▶ _To do_
The reply must contain exactly the lines below from the one with "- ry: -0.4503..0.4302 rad" down to the one with "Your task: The", both included, and nothing more; please omit the pictures.

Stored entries
┌──

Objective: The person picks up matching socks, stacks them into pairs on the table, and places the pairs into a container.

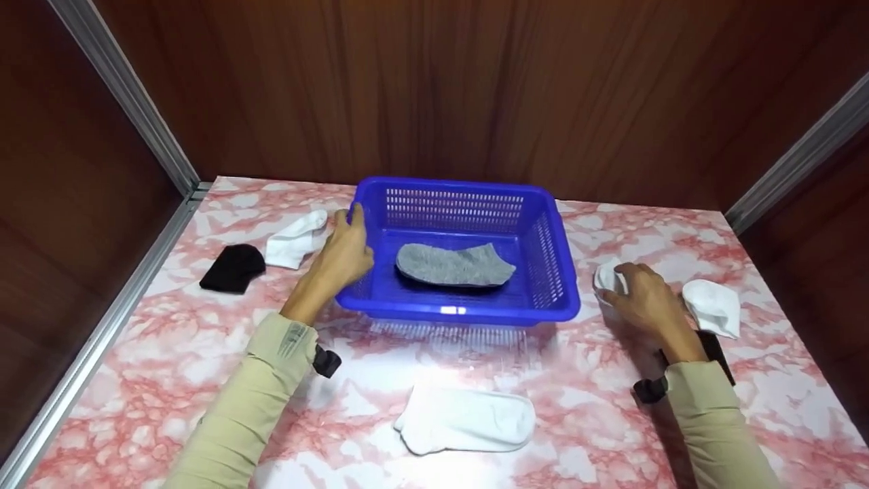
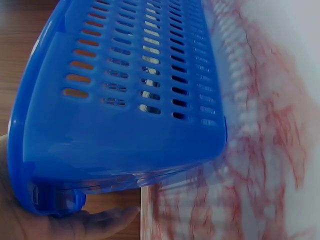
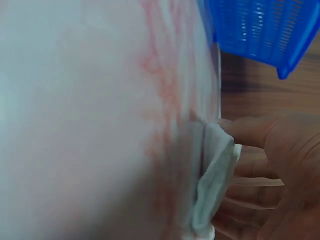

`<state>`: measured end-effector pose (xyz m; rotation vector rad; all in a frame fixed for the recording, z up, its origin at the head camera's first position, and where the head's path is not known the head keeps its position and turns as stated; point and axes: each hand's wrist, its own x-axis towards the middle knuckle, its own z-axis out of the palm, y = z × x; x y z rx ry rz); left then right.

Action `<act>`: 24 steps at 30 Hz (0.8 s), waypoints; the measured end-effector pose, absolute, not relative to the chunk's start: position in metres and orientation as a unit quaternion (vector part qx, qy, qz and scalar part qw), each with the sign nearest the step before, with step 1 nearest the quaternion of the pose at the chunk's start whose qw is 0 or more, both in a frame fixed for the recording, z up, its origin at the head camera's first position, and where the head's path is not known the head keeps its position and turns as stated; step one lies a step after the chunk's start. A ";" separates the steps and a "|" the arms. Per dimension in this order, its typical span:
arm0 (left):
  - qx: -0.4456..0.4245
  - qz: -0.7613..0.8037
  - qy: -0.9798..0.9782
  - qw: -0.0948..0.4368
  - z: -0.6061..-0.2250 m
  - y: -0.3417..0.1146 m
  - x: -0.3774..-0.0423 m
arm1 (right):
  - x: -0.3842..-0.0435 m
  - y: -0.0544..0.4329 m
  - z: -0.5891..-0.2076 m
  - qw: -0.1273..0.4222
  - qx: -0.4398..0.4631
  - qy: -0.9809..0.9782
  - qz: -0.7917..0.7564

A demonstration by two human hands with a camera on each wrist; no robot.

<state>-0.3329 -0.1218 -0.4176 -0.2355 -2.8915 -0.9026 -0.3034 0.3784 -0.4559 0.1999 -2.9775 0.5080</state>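
In the head view my left hand (image 1: 346, 255) grips the left rim of a blue plastic basket (image 1: 461, 314). The left wrist view shows that hand (image 2: 65, 225) at the basket's rim, with its fingers under the edge. A grey sock (image 1: 455, 265) lies flat inside the basket. To the basket's right, my right hand (image 1: 641, 292) holds a white sock (image 1: 606, 280) between thumb and fingers, low over the table. Seen from the right wrist, this white sock (image 3: 215, 175) is bunched upward, and the fingers behind it are partly hidden.
Another white sock (image 1: 465, 418) lies on the marbled table (image 1: 366, 421) in front of the basket. On the left are a black sock (image 1: 234, 268) and a white sock (image 1: 295, 239). Right of my right hand lies a white sock (image 1: 713, 307), with a black item (image 1: 716, 353) partly under my forearm. Brown panels enclose the table.
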 end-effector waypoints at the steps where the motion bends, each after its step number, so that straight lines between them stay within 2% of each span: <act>1: -0.076 -0.293 -0.952 0.047 -0.418 -0.121 -0.334 | -0.303 0.379 -0.457 0.056 0.061 -0.982 0.168; 15: -0.062 -0.297 -0.952 0.042 -0.416 -0.121 -0.333 | -0.299 0.383 -0.453 0.063 0.036 -0.971 0.227; 24: -0.060 -0.302 -0.950 0.047 -0.417 -0.121 -0.333 | -0.282 0.368 -0.437 0.118 0.044 -0.960 0.251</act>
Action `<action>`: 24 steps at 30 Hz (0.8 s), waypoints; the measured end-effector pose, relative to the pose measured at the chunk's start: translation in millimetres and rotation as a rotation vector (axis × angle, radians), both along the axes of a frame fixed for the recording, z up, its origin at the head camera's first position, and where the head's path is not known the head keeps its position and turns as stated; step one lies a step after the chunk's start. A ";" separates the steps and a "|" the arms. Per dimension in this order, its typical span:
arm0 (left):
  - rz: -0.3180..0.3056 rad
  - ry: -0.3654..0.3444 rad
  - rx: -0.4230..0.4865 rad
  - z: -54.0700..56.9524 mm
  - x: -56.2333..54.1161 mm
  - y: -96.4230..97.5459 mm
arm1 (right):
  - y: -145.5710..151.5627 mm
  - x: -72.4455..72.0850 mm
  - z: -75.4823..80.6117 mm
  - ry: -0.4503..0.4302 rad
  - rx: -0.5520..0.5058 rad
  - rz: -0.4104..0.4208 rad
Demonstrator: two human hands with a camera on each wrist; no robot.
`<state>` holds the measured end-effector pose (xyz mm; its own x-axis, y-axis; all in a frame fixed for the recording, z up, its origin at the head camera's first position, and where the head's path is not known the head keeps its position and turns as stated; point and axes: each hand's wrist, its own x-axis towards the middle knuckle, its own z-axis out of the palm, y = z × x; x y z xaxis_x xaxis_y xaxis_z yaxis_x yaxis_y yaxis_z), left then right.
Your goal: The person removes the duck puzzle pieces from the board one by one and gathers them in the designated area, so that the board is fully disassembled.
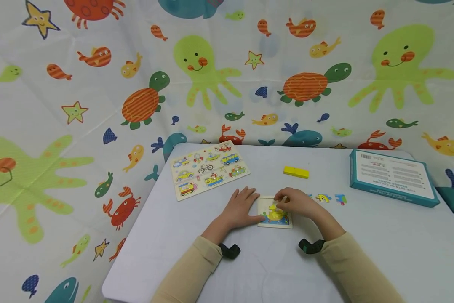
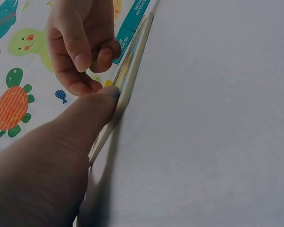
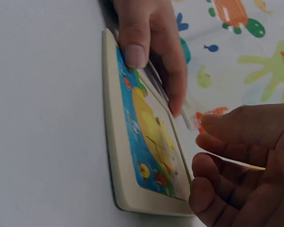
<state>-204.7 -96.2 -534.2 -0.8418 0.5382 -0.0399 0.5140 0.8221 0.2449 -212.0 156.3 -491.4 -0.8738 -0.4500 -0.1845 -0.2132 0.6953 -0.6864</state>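
A small square jigsaw puzzle (image 1: 274, 224) lies on the table, with a yellow duck-like picture on blue inside a pale frame. My left hand (image 1: 242, 209) lies at its left side, fingers spread and straight; its thumb (image 3: 135, 54) rests on the puzzle's edge. Over the upper right part of the puzzle hovers my right hand (image 1: 297, 203), fingers loosely curled and nothing visible between them in the right wrist view. Two loose jigsaw pieces (image 1: 340, 199) lie right of that hand, and another is partly hidden behind it.
A wooden vehicle picture board (image 1: 210, 169) lies at the back left. Behind the puzzle is a yellow block (image 1: 296, 172). A teal and white box (image 1: 393, 176) occupies the back right. A sea-animal cloth (image 1: 212, 122) hangs behind the white table (image 1: 382, 248).
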 end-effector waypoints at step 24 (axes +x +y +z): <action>0.070 0.017 -0.019 -3.4 6.7 10.1 | -14.4 2.2 -14.0 0.068 0.074 -0.014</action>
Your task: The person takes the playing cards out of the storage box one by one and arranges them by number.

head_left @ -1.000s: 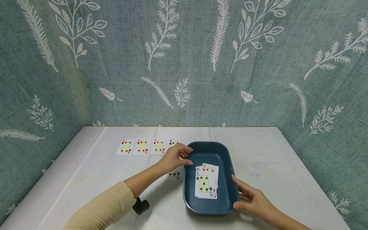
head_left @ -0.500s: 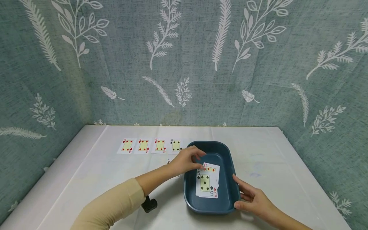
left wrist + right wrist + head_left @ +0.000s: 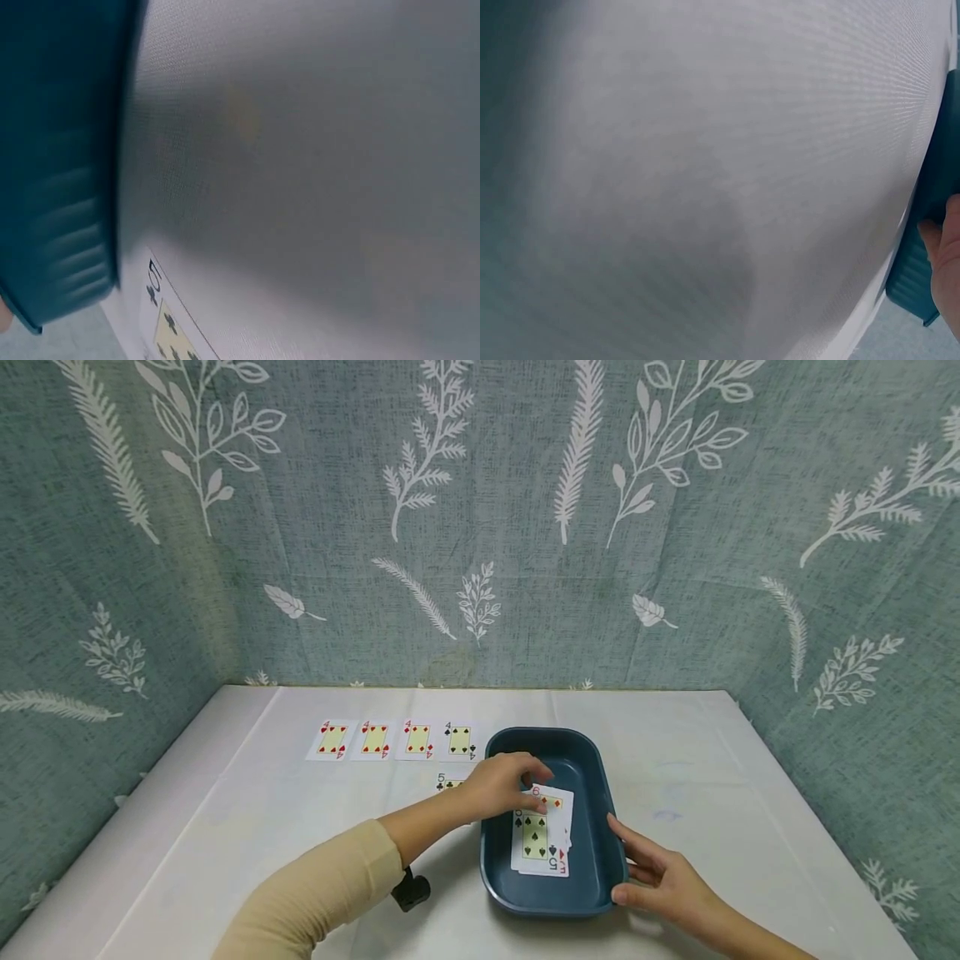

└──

▶ _Answer space_
  - ry: -0.4503..0.4302 rad
  - rx: -0.5520..0.5058 rad
  - rz: -0.4104..0.4208 rad
Demonstrator: two human hands with a camera on each wrist; no robot.
`<state>` holds the measured end-effector pose (xyz mm; its own x-axis, y-axis; all in a frame fixed for the recording, z up, its origin at the head camera's first position, and where the head's path is not known the head keeps its position and turns as stated; point and axes: each hand's wrist, its own x-axis towards the middle knuckle, its own z-axis out of the palm, y = z × x; x y z xaxis_x xaxis_y xaxis_z yaxis_x yaxis_y yaxis_z), left then right.
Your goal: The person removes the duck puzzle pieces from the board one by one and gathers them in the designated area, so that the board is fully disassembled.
<state>-204.7 -96.2 -534.2 -0.8418 0.5382 -0.0399 0.5140 0.8221 0.2449 -212.0 156.3 -491.4 -0.8738 -0.4500 -0.1845 -0.2132 0.6953 -0.6864</state>
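A small square jigsaw puzzle (image 1: 274, 224) lies on the table, with a yellow duck-like picture on blue inside a pale frame. My left hand (image 1: 242, 209) lies at its left side, fingers spread and straight; its thumb (image 3: 135, 54) rests on the puzzle's edge. Over the upper right part of the puzzle hovers my right hand (image 1: 297, 203), fingers loosely curled and nothing visible between them in the right wrist view. Two loose jigsaw pieces (image 1: 340, 199) lie right of that hand, and another is partly hidden behind it.
A wooden vehicle picture board (image 1: 210, 169) lies at the back left. Behind the puzzle is a yellow block (image 1: 296, 172). A teal and white box (image 1: 393, 176) occupies the back right. A sea-animal cloth (image 1: 212, 122) hangs behind the white table (image 1: 382, 248).
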 end-effector waypoints at step 24 (axes +x +y +z): <action>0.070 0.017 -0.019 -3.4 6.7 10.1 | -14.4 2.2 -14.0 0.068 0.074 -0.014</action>
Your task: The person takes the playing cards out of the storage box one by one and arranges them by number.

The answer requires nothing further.